Garbiñe Muguruza struggled with inconsistency throughout 2016, yet she still won her first Grand Slam title at the French Open. She started the year by retiring from her opening-round match in Brisbane and then suffered a shock third-round loss to Barbora Strýcová at the Australian Open. After surprise losses to Elina Svitolina in Dubai, Andrea Petkovic in Doha, and Christina McHale in Indian Wells, Muguruza started to find her form in Miami, where she lost to Victoria Azarenka in a high-quality straight-set match in the fourth round. Muguruza's game continued to improve as she reached the semifinals of Rome, losing to Madison Keys. At the French Open, Muguruza dropped the first set of her opening match against Anna Karolína Schmiedlová but went on to win the next 12 sets she played, culminating in a straight-sets defeat of World No. 1 Serena Williams in the final.

Muguruza's results dipped after this triumph as she struggled to cope with the pressure of being a Grand Slam champion.
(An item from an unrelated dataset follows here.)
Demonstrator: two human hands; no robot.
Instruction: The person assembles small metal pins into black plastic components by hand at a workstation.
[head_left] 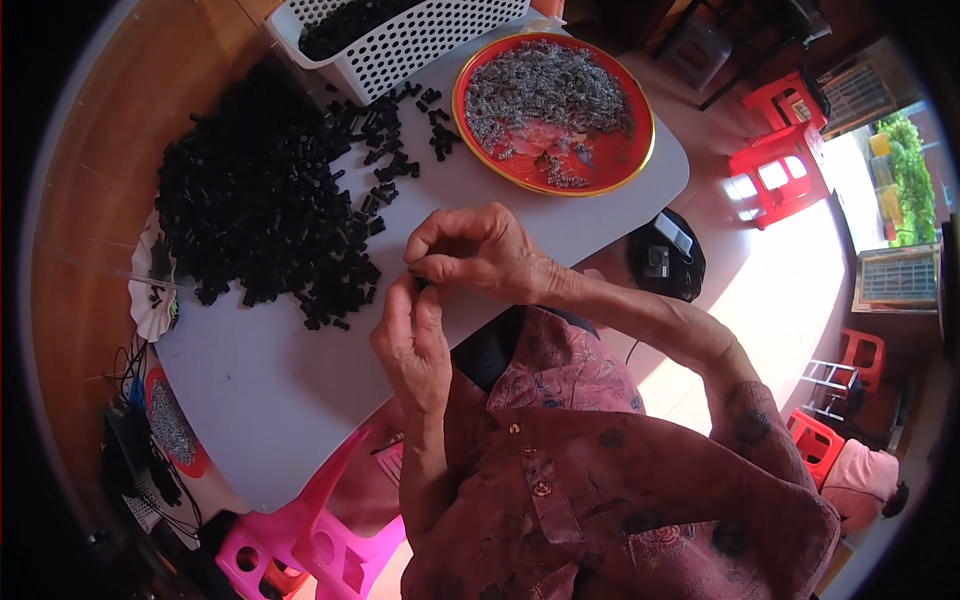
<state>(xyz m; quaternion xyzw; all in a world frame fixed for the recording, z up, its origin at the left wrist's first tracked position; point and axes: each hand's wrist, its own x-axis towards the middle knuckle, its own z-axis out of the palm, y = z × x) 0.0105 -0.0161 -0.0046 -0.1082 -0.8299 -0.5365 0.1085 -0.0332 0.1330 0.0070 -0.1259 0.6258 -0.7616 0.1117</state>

After losing in the first round at Mallorca, Muguruza crashed out to Jana Čepelová in the second round of Wimbledon. Muguruza then lost to eventual gold-medalist Monica Puig at the Olympics. She rebounded by reaching the semifinals of Cincinnati, but was stunned by Anastasija Sevastova in the second round of the U.S. Open. Muguruza suffered early exits throughout the Asian swing, but she officially qualified for Singapore by reaching the quarterfinals at Linz. However, in her quarterfinal match against Viktorija Golubic, Muguruza rolled her ankle on court and was forced to retire. As of now, however, she still expects to be healthy in time for Singapore.

On 16 October, Madison Keys and Dominika Cibulková became what was then the last two qualifiers for the Championships. However Serena Williams withdrawal due to injury a day later opened up a further spot.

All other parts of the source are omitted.